Exercise aim:
What is the number of lines in this data that contain the word "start"? Give the number alone.
*** Available data ***
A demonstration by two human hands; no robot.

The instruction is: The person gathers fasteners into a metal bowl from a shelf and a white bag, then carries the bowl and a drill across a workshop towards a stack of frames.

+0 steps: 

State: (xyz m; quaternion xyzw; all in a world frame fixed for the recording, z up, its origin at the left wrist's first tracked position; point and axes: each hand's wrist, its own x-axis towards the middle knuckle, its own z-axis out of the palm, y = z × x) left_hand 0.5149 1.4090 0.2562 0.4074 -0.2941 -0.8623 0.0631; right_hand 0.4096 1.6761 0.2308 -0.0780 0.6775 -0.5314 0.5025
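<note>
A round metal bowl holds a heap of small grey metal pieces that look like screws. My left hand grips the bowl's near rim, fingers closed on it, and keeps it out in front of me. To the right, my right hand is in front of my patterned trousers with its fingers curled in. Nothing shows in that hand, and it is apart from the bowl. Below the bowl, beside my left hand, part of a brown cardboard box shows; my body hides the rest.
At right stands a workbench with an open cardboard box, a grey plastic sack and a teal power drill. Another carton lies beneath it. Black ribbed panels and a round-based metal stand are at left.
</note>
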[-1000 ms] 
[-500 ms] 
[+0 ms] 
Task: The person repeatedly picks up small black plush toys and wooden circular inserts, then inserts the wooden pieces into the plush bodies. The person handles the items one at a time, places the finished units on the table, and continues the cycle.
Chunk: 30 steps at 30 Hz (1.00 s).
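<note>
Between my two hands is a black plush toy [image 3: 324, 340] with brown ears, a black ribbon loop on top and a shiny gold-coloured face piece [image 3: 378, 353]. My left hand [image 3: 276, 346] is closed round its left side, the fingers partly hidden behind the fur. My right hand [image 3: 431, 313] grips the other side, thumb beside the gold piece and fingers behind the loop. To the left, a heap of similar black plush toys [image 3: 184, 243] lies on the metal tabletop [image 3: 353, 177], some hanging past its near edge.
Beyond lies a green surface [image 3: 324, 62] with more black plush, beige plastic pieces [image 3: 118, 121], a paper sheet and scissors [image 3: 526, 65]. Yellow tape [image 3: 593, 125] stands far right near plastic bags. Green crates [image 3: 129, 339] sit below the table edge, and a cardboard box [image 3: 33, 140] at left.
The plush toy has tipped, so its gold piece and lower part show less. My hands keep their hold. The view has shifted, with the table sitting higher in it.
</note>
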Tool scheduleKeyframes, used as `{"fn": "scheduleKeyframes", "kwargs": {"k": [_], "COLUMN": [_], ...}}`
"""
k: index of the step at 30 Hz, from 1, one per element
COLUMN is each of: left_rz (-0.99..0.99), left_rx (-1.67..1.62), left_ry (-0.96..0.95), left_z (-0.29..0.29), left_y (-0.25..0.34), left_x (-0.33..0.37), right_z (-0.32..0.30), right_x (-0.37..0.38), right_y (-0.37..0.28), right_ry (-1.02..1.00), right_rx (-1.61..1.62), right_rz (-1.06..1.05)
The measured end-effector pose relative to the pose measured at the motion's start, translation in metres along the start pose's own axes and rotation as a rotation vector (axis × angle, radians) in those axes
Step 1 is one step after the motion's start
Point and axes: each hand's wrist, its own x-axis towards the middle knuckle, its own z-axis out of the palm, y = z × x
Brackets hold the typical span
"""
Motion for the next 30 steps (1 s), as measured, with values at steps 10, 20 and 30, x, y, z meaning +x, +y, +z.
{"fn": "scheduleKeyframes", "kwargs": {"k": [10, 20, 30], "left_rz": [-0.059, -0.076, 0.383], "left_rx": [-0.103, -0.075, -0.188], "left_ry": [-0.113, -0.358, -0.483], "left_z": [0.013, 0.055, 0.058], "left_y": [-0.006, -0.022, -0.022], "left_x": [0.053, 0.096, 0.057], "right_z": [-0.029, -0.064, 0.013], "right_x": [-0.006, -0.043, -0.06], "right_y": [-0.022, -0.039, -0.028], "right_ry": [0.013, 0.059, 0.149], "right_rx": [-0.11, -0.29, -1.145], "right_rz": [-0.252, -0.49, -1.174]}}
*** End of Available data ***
Output of the task:
2